Por Gustavo Abad
A principios de esta década, cuando comenzaba la construcción del oleoducto de crudos pesados (OCP), en el diario donde yo trabajaba casi todos los días se producían discusiones acerca de la manera de informar sobre ese tema. Por un lado, estaban los que no hacían más que llamar a las oficinas de comunicación del Ministerio de Energía o del consorcio ejecutor y pedir algún detalle sobre el avance de las obras. Por otro, los que iban a las comunidades por donde pasaba el gigantesco tubo, recogían los testimonios de los habitantes y constataban los daños ambientales que dejaba la obra. Los primeros reproducían alegremente los boletines oficiales sin necesidad de arrugarse el traje y eran “amigos” de autoridades y ejecutivos. Los segundos madrugaban rumbo a los bosques por donde los tractores abrían trocha, recibían golpes y amenazas de los guardias privados y regresaban a la redacción cargados de barro y pesadumbre a tratar de contar esas historias en el último octavo de página que no había sido tomado por la versión oficial.
Todo este recuento, a propósito de la Ley de Minería, enviada la semana pasada por el presidente de la República a la Comisión Legislativa, y el relato periodístico de ello. Los medios reproducen las declaraciones tanto de los promotores como de los detractores, cubren las marchas de protesta en Quito, transmiten las ruedas de prensa de autoridades y dirigentes sociales, etc. Pero lo que menos ofrecen son informes, reportajes, crónicas, etc., sobre la vida en las comunidades que conviven con la actividad minera de empresas nacionales o extranjeras. ¿Cuántas son? ¿Dónde están ubicadas? ¿Qué piensan sus habitantes? ¿Quién les ha preguntado su criterio? ¿Cuáles son los métodos de explotación más peligrosos? ¿Qué gana o qué pierde el país si explota los yacimientos o deja de hacerlo? ¿Dónde queda Chinapintza? ¿Alguien conoce Gualel?
La realidad es generosa con los medios y los periodistas. Cada día les ofrece nuevas oportunidades. El debate acerca de la Ley de Minería y su enorme trasfondo social y ambiental es una de ellas, porque se trata de un tema que le importa a todo el país, no sólo al Gobierno ni sólo a la oposición. Es un tema cuya complejidad no se puede entender bajo el simple modelo bipolar que predomina en los medios, el cual se reduce a oponer las versiones a favor y las versiones en contra y crear así el espejismo de la objetividad y la neutralidad.

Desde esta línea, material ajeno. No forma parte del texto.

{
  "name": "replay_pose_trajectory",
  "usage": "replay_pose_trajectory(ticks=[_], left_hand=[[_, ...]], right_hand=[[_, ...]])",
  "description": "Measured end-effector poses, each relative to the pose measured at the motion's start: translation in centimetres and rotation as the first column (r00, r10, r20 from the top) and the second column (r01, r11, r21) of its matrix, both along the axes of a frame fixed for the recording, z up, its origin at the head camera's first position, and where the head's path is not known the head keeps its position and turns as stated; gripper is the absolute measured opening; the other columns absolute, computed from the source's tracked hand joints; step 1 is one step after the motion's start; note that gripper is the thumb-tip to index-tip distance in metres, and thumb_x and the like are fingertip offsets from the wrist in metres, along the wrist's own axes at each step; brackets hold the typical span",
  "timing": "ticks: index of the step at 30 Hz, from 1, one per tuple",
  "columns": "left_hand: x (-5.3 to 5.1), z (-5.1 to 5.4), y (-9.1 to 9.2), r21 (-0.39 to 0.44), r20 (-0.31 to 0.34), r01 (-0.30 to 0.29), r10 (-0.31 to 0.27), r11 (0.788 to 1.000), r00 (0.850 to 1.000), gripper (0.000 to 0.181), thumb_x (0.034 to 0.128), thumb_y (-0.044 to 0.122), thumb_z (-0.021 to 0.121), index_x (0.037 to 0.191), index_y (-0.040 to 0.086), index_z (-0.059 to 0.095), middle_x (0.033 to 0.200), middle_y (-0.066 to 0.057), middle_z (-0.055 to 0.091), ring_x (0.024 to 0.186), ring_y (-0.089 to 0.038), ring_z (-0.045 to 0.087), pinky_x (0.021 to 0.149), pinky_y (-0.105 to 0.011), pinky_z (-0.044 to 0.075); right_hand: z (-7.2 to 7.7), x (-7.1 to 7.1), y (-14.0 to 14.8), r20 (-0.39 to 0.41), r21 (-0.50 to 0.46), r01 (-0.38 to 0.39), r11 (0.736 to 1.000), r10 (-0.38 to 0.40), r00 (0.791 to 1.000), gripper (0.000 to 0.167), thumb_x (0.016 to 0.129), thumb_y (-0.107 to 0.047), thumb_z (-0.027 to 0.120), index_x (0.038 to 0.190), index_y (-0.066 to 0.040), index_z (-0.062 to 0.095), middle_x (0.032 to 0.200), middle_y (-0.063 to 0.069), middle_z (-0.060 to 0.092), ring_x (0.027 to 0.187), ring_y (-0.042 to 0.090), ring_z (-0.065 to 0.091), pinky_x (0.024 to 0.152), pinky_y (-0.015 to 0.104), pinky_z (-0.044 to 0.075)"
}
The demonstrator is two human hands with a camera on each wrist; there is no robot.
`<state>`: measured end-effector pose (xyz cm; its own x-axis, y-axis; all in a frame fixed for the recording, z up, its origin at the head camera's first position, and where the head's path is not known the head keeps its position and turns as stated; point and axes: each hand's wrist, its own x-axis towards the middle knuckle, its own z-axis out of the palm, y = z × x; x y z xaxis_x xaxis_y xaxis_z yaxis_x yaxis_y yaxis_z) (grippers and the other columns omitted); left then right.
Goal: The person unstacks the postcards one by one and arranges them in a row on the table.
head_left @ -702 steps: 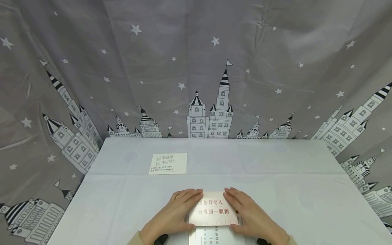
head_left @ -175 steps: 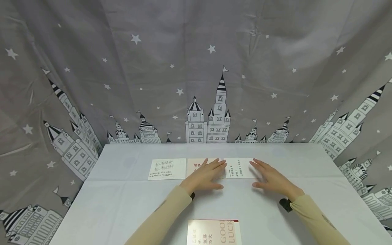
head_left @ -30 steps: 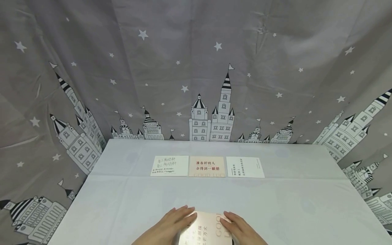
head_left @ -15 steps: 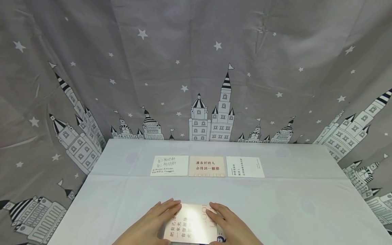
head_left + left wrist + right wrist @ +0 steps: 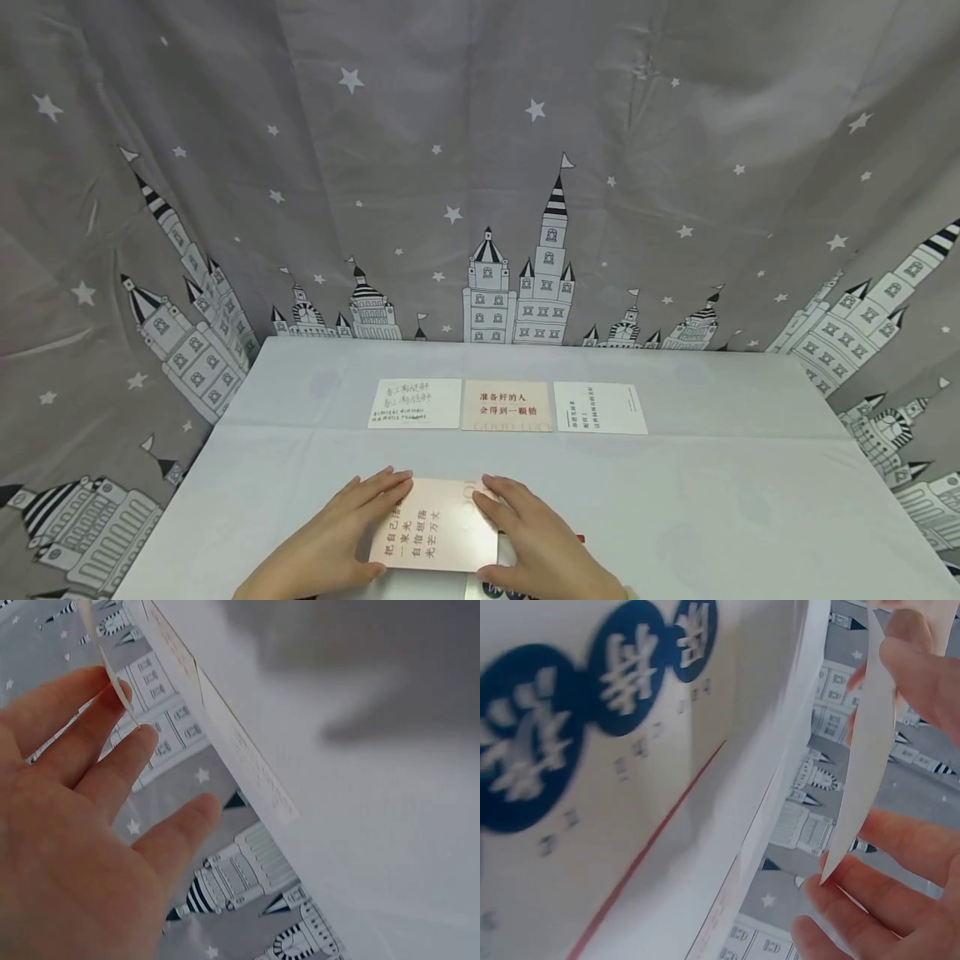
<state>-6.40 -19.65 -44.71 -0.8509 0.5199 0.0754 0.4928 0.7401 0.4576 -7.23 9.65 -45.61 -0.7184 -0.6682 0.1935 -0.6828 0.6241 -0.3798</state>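
My left hand [image 5: 330, 537] and right hand [image 5: 543, 542] hold a pinkish card [image 5: 438, 533] by its two short sides. Red-brown characters run sideways across it, and it is raised off the table near the front. Edge-on in the left wrist view, the card shows as a thin strip, with the fingertips of my left hand [image 5: 105, 802] on it. Bowed slightly, the same card [image 5: 870, 757] appears in the right wrist view, touched by the thumb and fingers of my right hand [image 5: 892, 892]. Beneath lies a white printed piece [image 5: 525, 862] with dark blue circles and a red edge.
Three cards lie in a row towards the back of the white table [image 5: 712, 500]: a handwritten one [image 5: 415, 404], a pinkish one [image 5: 507, 407] and a white one [image 5: 600, 408]. Behind the table hangs a grey curtain [image 5: 405, 100] with castles and stars.
Two cards have joined the handwritten one in the back row since the earliest frame. In the last second the held pinkish card rose off the printed piece and moved left, both hands with it.
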Motion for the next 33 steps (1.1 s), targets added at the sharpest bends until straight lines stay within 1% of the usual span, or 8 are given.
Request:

El sentir de las comunidades afectadas por las ventajas o desventajas de una ley hay que buscarlo en el día a día de la gente, y eso no se logra con llamadas a las oficinas de comunicación ni con entrevistas a los voceros, sino en la calle, en el campo, en la selva, en donde tengan lugar esas formas de vida.
La dimensión política del periodismo consiste, entre otras cosas, en crear nuevas relaciones con el público, en ofrecer la información que favorezca la movilización y la acción políticas desde el procesamiento de las experiencias cercanas. Hay que tomar en serio la propuesta de la investigadora Ana María Miralles de ampliar el sentido de las preguntas tradicionales del periodismo informativo. A la inicial ¿qué? cambiar por ¿qué significa esto? ¿qué consecuencias tiene?; a la limitada ¿quién? añadir ¿quiénes causaron esto? ¿quiénes no han hablado todavía?; a la de cajón ¿cuándo? cambiar por ¿cuándo comenzó esta historia? ¿cuándo cambiará esta situación?; a la obvia ¿dónde? cambiar por ¿dónde está el interés común? ¿dónde está el inicio del ovillo?; a la más activa ¿por qué? reforzar con ¿por qué ahora? ¿por qué debe importarnos a todos?, y a la evidente ¿cómo? añadir ¿cómo podría esto cambiar la vida de la gente? ¿cómo podría ser diferente?
La Ley de Minería es la oportunidad para responder estas y más preguntas. Solo hay que salir al campo en lugar de entrar a las ruedas de prensa.